→ **Task instructions**:
Which of the lines in the records below hold the string "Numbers"? Copy every one of them.
|---|
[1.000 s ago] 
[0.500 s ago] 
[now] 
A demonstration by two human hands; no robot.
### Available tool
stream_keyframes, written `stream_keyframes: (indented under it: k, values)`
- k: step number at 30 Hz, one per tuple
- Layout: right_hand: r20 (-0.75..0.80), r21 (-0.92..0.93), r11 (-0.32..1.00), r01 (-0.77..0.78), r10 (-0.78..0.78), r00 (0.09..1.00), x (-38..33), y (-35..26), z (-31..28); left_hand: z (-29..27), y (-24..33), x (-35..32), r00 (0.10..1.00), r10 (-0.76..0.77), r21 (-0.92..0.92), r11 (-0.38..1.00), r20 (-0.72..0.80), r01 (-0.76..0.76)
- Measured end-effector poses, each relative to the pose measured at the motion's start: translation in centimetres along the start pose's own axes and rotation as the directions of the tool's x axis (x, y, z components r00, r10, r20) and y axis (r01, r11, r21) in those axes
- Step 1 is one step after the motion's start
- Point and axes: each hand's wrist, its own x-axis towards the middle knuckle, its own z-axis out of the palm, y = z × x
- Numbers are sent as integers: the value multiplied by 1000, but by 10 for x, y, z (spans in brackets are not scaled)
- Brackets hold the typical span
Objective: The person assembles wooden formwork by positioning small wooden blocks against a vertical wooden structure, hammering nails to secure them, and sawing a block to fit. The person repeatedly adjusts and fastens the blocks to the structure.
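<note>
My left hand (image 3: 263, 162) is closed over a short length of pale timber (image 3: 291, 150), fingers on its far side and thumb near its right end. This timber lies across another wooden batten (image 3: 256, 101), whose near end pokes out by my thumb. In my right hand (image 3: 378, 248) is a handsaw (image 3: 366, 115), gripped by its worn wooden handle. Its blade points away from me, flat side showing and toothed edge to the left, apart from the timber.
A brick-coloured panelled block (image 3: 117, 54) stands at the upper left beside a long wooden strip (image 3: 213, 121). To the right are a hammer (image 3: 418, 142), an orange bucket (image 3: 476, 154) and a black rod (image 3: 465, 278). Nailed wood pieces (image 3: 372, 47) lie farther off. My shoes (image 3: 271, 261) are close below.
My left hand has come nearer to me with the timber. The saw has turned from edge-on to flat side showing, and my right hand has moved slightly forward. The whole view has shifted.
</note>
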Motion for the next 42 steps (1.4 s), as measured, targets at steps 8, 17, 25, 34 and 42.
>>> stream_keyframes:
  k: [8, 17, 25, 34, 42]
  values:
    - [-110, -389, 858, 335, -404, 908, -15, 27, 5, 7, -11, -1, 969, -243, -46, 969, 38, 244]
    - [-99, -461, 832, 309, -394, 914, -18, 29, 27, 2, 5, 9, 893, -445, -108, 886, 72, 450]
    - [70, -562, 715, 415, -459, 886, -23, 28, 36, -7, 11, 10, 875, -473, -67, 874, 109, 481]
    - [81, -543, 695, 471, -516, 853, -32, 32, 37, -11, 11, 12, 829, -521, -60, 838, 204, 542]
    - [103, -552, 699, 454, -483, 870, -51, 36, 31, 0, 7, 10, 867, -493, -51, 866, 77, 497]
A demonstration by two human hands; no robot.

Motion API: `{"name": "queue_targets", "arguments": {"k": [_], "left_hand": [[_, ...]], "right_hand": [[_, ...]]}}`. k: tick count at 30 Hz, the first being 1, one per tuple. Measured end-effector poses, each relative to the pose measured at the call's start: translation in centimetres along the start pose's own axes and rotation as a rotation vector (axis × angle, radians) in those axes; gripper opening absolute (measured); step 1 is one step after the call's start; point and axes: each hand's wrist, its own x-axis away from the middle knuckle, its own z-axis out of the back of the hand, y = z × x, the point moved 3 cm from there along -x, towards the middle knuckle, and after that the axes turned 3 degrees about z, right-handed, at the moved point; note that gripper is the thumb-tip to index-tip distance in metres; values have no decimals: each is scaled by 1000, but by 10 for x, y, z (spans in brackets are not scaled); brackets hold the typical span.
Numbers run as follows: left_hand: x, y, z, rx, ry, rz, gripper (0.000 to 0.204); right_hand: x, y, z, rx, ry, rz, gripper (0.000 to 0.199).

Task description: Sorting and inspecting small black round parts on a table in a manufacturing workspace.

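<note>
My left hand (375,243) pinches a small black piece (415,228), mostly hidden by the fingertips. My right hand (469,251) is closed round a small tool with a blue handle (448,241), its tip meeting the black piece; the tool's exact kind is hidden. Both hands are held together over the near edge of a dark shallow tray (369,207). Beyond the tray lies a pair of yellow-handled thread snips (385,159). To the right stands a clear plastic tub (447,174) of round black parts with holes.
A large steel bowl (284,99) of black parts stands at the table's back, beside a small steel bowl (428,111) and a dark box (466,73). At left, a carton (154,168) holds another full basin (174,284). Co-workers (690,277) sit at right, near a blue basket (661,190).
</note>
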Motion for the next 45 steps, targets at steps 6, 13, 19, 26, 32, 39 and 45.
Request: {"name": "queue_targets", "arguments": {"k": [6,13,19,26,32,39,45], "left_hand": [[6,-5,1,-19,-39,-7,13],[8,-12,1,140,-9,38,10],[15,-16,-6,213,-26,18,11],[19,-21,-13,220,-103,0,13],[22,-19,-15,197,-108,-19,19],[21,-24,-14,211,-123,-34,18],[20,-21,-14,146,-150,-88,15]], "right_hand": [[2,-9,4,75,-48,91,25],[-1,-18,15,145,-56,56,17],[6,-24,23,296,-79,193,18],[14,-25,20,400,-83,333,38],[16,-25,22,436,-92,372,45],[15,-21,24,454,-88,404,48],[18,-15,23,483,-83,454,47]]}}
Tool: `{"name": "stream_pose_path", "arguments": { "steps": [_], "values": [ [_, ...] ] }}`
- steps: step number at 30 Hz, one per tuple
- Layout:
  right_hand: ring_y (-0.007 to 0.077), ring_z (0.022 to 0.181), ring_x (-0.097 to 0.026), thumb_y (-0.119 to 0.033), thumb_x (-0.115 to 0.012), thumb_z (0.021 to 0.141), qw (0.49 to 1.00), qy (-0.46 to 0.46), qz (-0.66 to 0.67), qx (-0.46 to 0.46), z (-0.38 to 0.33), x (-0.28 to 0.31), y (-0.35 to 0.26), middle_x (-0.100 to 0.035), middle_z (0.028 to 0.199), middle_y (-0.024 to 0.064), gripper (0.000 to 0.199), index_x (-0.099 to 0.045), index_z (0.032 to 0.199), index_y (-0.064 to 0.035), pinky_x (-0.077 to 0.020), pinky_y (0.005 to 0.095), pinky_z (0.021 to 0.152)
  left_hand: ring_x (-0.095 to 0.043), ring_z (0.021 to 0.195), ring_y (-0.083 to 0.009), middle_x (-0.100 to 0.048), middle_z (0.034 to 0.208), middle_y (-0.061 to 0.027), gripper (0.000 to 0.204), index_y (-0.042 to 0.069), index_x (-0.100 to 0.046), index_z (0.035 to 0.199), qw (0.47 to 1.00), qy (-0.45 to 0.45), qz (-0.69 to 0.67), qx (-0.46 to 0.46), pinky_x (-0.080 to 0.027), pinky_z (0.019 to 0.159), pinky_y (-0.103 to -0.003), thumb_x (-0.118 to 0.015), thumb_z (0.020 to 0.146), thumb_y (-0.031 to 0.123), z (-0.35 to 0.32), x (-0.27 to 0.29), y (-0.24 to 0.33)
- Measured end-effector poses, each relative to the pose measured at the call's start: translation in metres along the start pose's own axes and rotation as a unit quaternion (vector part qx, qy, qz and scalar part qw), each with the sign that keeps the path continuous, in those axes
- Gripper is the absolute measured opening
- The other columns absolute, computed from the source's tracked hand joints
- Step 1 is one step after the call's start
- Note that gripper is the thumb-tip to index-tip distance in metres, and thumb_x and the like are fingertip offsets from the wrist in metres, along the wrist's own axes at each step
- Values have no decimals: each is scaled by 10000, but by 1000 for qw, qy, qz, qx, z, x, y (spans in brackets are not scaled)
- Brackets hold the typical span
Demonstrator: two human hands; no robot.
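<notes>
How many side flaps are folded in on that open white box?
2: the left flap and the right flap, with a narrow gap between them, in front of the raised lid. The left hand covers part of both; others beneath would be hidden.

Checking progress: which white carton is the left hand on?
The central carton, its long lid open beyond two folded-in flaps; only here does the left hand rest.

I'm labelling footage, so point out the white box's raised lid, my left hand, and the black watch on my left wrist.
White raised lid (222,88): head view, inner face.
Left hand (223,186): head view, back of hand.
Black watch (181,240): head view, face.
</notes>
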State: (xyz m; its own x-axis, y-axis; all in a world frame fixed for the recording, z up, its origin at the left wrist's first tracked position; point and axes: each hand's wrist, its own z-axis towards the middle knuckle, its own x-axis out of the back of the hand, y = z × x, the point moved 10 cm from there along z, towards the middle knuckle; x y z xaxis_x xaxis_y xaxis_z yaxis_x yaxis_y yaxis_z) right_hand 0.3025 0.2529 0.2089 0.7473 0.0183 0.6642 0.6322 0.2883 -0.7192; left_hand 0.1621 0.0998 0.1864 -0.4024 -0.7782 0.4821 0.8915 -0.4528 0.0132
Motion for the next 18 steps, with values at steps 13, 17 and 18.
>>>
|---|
→ **Written reply**:
- Numbers are sent as integers: the value multiplied by 1000, but by 10 for x, y, z (spans in brackets are not scaled)
Numbers run as follows: left_hand: x, y, z, rx, ry, rz, gripper (0.000 to 0.204); right_hand: x, y, z, rx, ry, rz, gripper (0.000 to 0.199).

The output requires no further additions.